Below are numerous examples of many very famous company logos from the entertainment industry.
Most of the logos used in the entertainment industry have several variations, because film, games, animations are all moving image this allows the companies to have both static logos (found on letterheads, merchandise etc) and animated logos (which proceed the film/game/animated title sequence). I have found through research that most of these companies that have both static and animated logos will just use variations of the same logo, this is to maintain the strong brand identity. With these logos being for the entertainment industry they should be functional for that genre, for example in the animated film logos often these logos will entertain the audience, the Pixar logo being a prime example. This logo uses a animated anthropomorphic lamp as the letter “i” , this is particularly effective as it shows the audience exactly what the company does (bringing a life objects/people in an animated form). Anyone knowing the history of the company will also know that this lamp is from the animation where they first established 3D animation and thus harks back to the companies strong history.
Other logos that I particularly like from the film industry are the “20th Century Fox” and the “Walt Disney” logo, The reason I like the Walt Disney logo is that it has remained continuous throughout time, it is an evolution on what was the original logo but has just been updated throughout time. The castle in the logo depicts the magical and childlike nature of many of the films. As technology has improved so new elements have been added to the logo, like stars and fairy dust.
The reason that I particularly like the “20th Century Fox” is that it hints at the origins of film as entertainment, with spotlights being used, in the past these would have been used to light actors/stars on stage etc. These lights are also used to show something important and thus define the company as important within the industry. The type is also in the form of a massive, solid monolithic style building, once again showing its importance and impressiveness.
Like with film company logos, the logos of the games industry have evolved with technology. The original logos where limited mainly by what could be shown on the games systems. The original logos where built around the 8bit systems so where simple typeface with simple backgrounds, these “original” companies like with film have just evolved with time, taking advantage of the most recent games systems capabilities. Below we can see a brief time line of how the logo of Nintendo has evolved, the main point being that once 3D had been developed in the systems then this was incorporated and emphasized in the logos.
Sony developed the Playstation years into the console race and so their logo started off with elements highlighting the systems 3D capabilities. Below you can see a brief history of the logos evolution.

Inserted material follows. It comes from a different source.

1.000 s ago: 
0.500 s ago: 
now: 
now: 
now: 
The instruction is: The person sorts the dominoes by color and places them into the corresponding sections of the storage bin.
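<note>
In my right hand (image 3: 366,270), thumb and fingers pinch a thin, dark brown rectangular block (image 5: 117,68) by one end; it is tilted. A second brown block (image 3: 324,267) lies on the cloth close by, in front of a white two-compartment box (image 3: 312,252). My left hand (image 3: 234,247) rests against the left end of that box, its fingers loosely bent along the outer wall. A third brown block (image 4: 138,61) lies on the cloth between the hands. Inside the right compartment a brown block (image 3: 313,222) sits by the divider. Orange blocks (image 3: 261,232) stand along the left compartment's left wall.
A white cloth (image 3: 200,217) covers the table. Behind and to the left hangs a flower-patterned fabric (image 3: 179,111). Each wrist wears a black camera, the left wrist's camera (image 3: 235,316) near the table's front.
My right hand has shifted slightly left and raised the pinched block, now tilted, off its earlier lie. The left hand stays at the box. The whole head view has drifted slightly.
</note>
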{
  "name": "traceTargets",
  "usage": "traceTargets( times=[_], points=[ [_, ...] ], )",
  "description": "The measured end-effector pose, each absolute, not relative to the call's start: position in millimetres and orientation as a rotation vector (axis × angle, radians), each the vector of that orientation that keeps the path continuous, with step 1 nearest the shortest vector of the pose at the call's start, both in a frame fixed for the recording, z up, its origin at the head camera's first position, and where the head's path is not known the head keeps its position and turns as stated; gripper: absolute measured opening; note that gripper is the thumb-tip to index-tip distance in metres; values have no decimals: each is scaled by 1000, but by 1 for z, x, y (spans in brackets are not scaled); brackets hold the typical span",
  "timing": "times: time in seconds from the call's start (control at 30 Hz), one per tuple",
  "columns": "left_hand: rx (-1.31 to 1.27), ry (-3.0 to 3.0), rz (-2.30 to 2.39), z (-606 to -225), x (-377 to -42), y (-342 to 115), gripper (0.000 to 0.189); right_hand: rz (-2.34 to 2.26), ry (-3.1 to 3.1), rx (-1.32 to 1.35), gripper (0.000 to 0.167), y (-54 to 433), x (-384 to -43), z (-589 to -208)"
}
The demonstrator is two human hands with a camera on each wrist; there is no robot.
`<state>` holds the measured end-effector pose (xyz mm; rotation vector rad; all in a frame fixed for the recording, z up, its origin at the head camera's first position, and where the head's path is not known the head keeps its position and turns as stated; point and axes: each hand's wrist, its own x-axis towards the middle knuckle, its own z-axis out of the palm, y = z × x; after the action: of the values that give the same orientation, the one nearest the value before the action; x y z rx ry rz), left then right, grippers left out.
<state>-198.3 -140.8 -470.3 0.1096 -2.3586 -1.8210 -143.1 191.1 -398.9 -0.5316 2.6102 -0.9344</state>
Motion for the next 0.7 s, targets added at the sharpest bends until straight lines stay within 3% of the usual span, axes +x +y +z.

Notice that as the technology of the systems have advanced so have the logos, the logos are then used to showcase the systems technology.
I think that many of these logos would have been extensively developed on paper, with sketches and storyboards etc before they were developed digitally. Some of the texts would have also been created by hand and then recreated in the digital platform.
Most of these companies would have invested a lot of time and money in the creation of these logos. In most cases numerous experts would have been hired. They would have been given a brief with things like company colours and certain things that need to be included, like for example, in Disney the castle would have needed to be included as it is synonymous with the brand. Then the designer would have shown numerous concepts until the ideas had been exhausted, at this point one or more ideas would have been chosen and further until a end design was created.